California Supreme Court Rejects Privacy Rights Arguments of Pioneer Electronics' Defense Attorneys that Consumers Who Contacted Company and Complained about Product Defects Must Thereafter Affirmatively Consent to Release of Contact Information to Attorney Prosecuting Putative Class Action Involving the Same Product Defects In Consumers' Complaints

Plaintiff filed a putative class action against Pioneer Electronics alleging defects in DVD player, seeking to represent "persons who purchased the same model of allegedly defective DVD player." Pioneer Electronics v. Superior Court, 40 Cal.4th 360 (Cal. 2007) [Slip Opn., at 2]. During discovery, Pioneer revealed that it had received 700 - 800 consumer complaints concerning the same DVD player. Id. Plaintiff demanded the addresses and telephone numbers of the consumers who had complained; Pioneer objected asserting the right to privacy protected by the California Constitution. Id. (citing Cal. Const., Art. I, § 1). Ultimately the trial court ordered that a letter be sent to the complaining consumers advising them that their contact information would be disclosed to plaintiff's attorney unless they affirmatively objected to such disclosure. Id., at 4. The California Court of Appeal reversed, granting Pioneer's petition for writ of mandate to compel the trial court to vacate its order and require that consumers affirmatively consent to the release of their contact information.
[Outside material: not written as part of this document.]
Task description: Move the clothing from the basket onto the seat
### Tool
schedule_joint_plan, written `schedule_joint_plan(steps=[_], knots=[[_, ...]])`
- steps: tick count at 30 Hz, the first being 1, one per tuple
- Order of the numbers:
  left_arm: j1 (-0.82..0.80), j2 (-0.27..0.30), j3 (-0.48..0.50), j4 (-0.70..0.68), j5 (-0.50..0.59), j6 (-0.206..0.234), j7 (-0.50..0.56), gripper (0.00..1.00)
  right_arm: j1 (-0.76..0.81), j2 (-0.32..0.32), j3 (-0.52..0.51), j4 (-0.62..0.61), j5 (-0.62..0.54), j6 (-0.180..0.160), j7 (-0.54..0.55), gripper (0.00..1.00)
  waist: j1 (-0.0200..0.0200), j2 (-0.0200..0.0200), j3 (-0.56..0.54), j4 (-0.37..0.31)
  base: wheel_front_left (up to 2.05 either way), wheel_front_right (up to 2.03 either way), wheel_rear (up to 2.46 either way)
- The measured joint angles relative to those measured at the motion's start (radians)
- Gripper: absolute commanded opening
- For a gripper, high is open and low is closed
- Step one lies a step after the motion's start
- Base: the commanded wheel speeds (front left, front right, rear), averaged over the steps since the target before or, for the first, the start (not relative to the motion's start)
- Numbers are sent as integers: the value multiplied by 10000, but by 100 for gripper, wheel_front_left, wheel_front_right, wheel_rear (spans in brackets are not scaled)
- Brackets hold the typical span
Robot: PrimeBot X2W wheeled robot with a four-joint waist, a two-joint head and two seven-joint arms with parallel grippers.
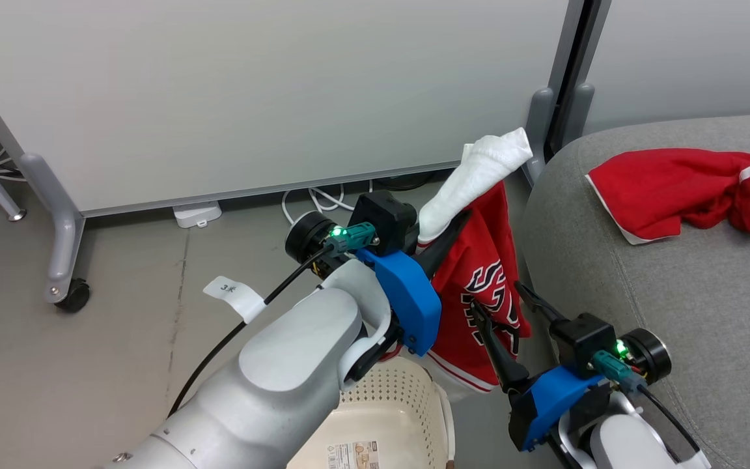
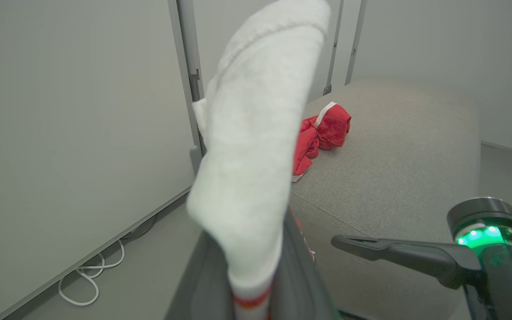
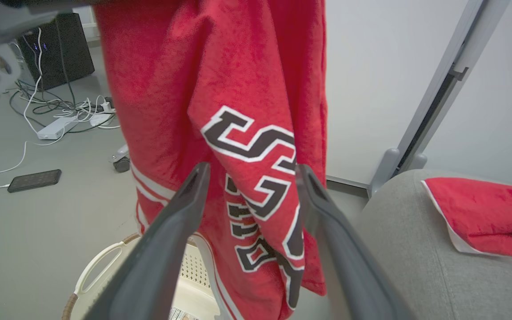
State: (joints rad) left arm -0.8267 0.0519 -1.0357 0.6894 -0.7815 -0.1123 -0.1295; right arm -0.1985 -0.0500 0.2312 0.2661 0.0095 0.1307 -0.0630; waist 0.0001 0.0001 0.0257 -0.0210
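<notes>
Above the basket (image 1: 381,397), the lettered red garment (image 1: 486,260) hangs just beside the seat (image 1: 707,306).
Nearest me, my right tool (image 3: 252,171) is spread, a finger either side of the hanging cloth. My left tool (image 1: 454,225) pinches the garment's white top and holds it up. Further off, the plain red garment (image 1: 674,189) with white edging lies crumpled on the grey seat.

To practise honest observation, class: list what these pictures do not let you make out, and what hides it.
Head view: basket interior, covered by the left forearm.
Left wrist view: left claw tips, behind blurred white fabric.
Head view: plain red garment, cut off at the right edge.
</notes>
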Motion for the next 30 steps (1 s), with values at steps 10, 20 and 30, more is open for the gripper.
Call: schedule_joint_plan(steps=[10,20,30], knots=[[-22,-4,-134,-128,-23,58,2,0,-1769,-19,280,2357,178,0,-253,100,0,0,167,88,0,0,0],[-76,-8,-290,-226,-98,56,19,0,-3070,-17,560,4498,780,-2,-882,100,0,0,177,229,0,0,0],[-79,4,-332,-148,-182,90,-12,0,-3561,-6,1170,5578,1672,-2,-1505,0,0,0,74,185,0,0,0]])
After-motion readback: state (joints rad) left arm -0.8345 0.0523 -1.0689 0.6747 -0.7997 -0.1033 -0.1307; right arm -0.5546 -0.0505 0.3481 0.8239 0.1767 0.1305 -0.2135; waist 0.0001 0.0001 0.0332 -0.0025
Id., at 4-5. The California Supreme Court reversed the decision of the appellate court, reinstating the trial court's order.

The Supreme Court framed the issue as follows: "Does a complaining purchaser possess a right to privacy protecting him or her from unsolicited contact by a class action plaintiff seeking relief from the vendor to whom the purchaser's complaint was sent?" Slip Opn., at 4. The Court noted that the decision of the Court of Appeal "would place the burden on the discovery proponent to obtain written authorization from each person whose privacy was to be invaded." Id., at 9. In contrast, plaintiff's attorney argued that "consumers who initially contacted Pioneer to express dissatisfaction with its product have a reduced expectation of privacy or confidentiality in the contact information they freely offered to Pioneer for the purpose, presumably, of allowing further communication regarding their complaints." Id., at 6. The Supreme Court agreed, holding that "[r]evealing names, addresses and contact information on persons who have already complained about their Pioneer DVD players would not be particularly sensitive or intrusive." Id., at 13.

Continue reading "Pioneer Electronics Class Action Case-California Supreme Court Holds Consumers Who Have Complained Of Product Defects Need Not Affirmatively Consent To Release Of Contact Information To Plaintiff's Attorney Prosecuting Class Action Based On Those Defects" »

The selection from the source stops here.